## Poissonizing the Binomial

### Poissonizing the Binomial¶

The families of distributions that data scientists tend to use are those that arise out of natural assumptions about the randomness in the data. The most commonly used distribution families also have mathematical properties that make it possible to answer interesting questions about the data. The Poisson distributions form one such family.

In this section we will study some properties of the Poisson, including another remarkable connection between the Poisson and the binomial families.

### Sums of Independent Poisson Variables¶

Let $X$ have the Poisson $\mu$ distribution, and let $Y$ independent of $X$ have the Poisson $\lambda$ distribution. Then the sum $S = X+Y$ has the Poisson $\mu + \lambda$ distribution.

To prove this, first notice that the possible values of $S$ are the non-negative integers. For a non-negative integer $s$, find $P(S = s)$ by partitioning the event according to values of $X$, keeping in mind that both $X$ and $Y$ have to be non-negative.

\begin{align*} P(S = s) &= \sum_{k=0}^s P(X=k, Y=s-k) \\ &= \sum_{k=0}^s e^{-\mu} \frac{\mu^k}{k!} \cdot e^{-\lambda} \frac{\lambda^{s-k}}{(s-k)!} \\ &= e^{-(\mu+\lambda)} \frac{1}{s!} \sum_{k=0}^s \frac{s!}{k!(s-k)!} \mu^k \lambda^{s-k} \\ &= e^{-(\mu+\lambda)} \frac{(\mu+\lambda)^s}{s!} \end{align*}by the binomial expansion of $(\mu+\lambda)^s$. This is the Poisson probability formula for $s$, with $\mu_+\lambda$ the parameter of the Poisson.

This observation is useful because we can now handle sums of i.i.d. Poisson variables with ease. For example, if $X_1, X_2, \ldots , X_n$ are i.i.d. Poisson $(\mu)$ variables, then the sum $X_1 + X_2 + \ldots + X_n$ has the Poisson $(n\mu)$ distribution.

### Randomizing the Number of Bernoulli Trials¶

Suppose $N_H$ is the number of heads in 100 tosses of a coin, and $N_T$ the number of tails. Then $N_H$ and $N_T$ are far from independent. They are linear functions of each other. For example, $N_T = 100 - N_H$.

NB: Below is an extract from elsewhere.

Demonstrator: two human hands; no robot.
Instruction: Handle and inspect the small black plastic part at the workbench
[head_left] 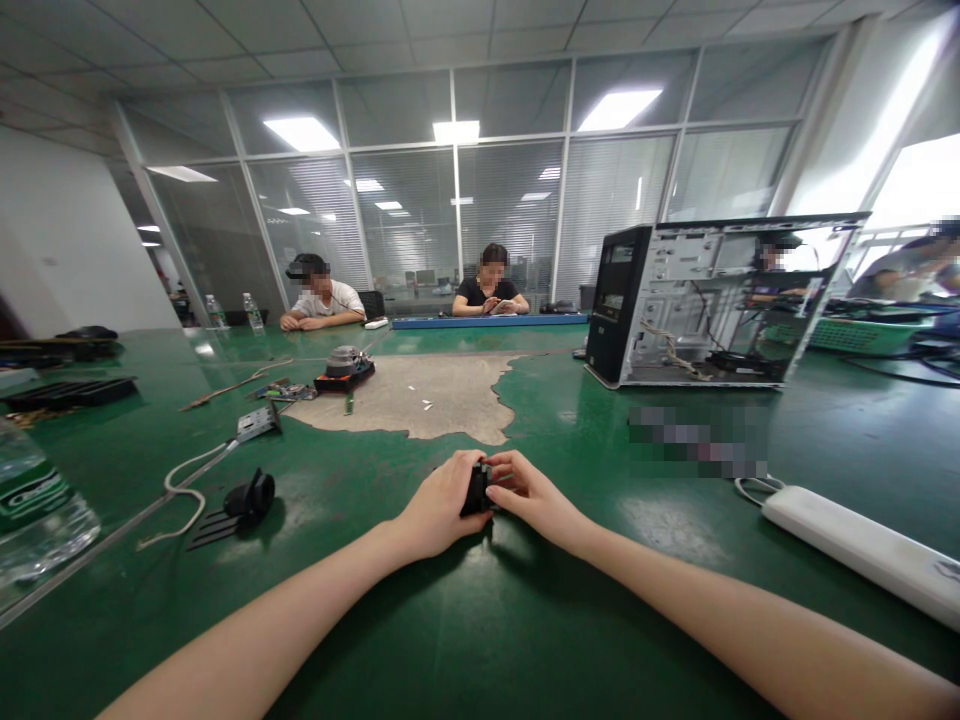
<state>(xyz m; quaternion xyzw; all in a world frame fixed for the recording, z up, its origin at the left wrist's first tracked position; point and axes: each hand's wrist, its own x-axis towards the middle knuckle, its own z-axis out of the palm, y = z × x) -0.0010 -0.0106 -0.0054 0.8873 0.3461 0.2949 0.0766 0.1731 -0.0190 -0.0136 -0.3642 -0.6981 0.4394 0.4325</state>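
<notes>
A small black part [475,490] is between my two hands, low over the green table [480,620] near the middle of the view. My left hand [444,505] is wrapped round its left side, fingers closed on it. From the right, my right hand [529,498] pinches the same part with thumb and fingertips. Much of the part is hidden by my fingers. Left of my hands a black round part with flat prongs [251,497] lies on the table, near a metal bracket [257,423] with a pale cable.
An open computer case [622,305] stands at the back right. A white power strip [862,545] lies at the right, a water bottle [41,510] at the left edge. Beyond a tan worn patch [450,395], people sit across the table.
</notes>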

The same would be true of any fixed number of tosses: the number of heads and number of tails are dependent on each other. In any fixed number of Bernoulli trials, the number of successes and the number of failures are dependent.

However, something remarkable happens when the *number of trials is itself random and has a Poisson distribution.* Once we see what happens, we will be able to understand why this matters.

Let $N$ have the Poisson $(\mu)$ distribution, let $S$ be the number of successes in $N$ i.i.d. Bernoulli $(p)$ trials. More formally:

- Given $N = 0$, define $S$ to be 0 with probability 1 (given that there are no trials, there are no successes).
- For $n \ge 1$, given $N=n$ let the conditional distribution of $S$ be binomial $(n, p)$.

Then the joint distribution of $N$ and $S$ is given by:

$$ P(N=n, S=s) = e^{-\mu}\frac{\mu^n}{n!} \cdot \frac{n!}{s!(n-s)!} p^s(1-p)^{n-s}, ~~ 0 \le s \le n $$You should check that the formula is correct when $n=0$.

We can sum the terms in this joint distribution appropriately to get the marginal distribution of $S$.

### A Poisson Number of Successes¶

The possible values of $S$ are $0, 1, 2, \ldots $ with no upper limit because there is no upper limit on the possible values of $N$. For $s \ge 0$,

\begin{align*} P(S = s) &= \sum_{n=s}^\infty P(N=n, S=s) \\ \\ &= \sum_{n=s}^\infty e^{-\mu}\frac{\mu^n}{n!} \cdot \frac{n!}{s!(n-s)!} p^sq^{n-s} ~~ \text{where } q = 1-p \\ \\ &= e^{-\mu} \frac{\mu^sp^s}{s!} \sum_{n=s}^\infty \frac{\mu^{n-s}q^{n-s}}{(n-s)!} \\ \\ &= e^{-\mu} \frac{(\mu p)^s}{s!} \sum_{n=s}^\infty \frac{(\mu q)^{n-s}}{(n-s)!} \\ \\ &= e^{-\mu} \frac{(\mu p)^s}{s!} \sum_{j=0}^\infty \frac{(\mu q)^j}{j!} \\ \\ &= e^{-\mu} \frac{(\mu p)^s}{s!} e^{\mu q} \\ \\ &= e^{-\mu p} \frac{(\mu p)^s}{s!} ~~ \text{because } \mu p+ \mu q = \mu \end{align*}Thus the distribution of $S$ is Poisson with parameter $\mu p$.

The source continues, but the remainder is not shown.